### EXERCISE OBJECTIVE
Each line in the listing below that holds "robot" should be counted; reply with that number only.

### RECORDS FOR PROCESSING

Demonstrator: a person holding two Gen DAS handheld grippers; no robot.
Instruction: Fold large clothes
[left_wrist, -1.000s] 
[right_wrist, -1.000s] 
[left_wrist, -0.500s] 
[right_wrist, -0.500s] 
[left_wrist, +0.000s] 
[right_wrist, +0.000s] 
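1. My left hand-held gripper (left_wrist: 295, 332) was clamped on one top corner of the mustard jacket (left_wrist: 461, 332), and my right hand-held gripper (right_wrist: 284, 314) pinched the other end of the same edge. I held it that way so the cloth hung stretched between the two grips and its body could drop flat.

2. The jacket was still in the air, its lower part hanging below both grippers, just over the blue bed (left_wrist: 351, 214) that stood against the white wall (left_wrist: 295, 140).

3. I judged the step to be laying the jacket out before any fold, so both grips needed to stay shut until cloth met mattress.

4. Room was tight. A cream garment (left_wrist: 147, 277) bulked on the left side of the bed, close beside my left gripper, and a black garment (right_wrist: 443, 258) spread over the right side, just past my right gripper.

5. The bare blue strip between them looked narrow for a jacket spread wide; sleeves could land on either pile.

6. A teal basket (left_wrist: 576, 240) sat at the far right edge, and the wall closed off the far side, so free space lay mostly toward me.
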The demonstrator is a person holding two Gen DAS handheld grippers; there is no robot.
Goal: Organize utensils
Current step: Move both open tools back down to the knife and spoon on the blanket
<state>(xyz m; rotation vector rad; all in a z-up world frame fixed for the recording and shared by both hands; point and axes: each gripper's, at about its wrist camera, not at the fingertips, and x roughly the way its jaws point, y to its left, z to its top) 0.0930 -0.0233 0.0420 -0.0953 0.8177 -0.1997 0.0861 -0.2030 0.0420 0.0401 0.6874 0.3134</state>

### EXERCISE SOLUTION
2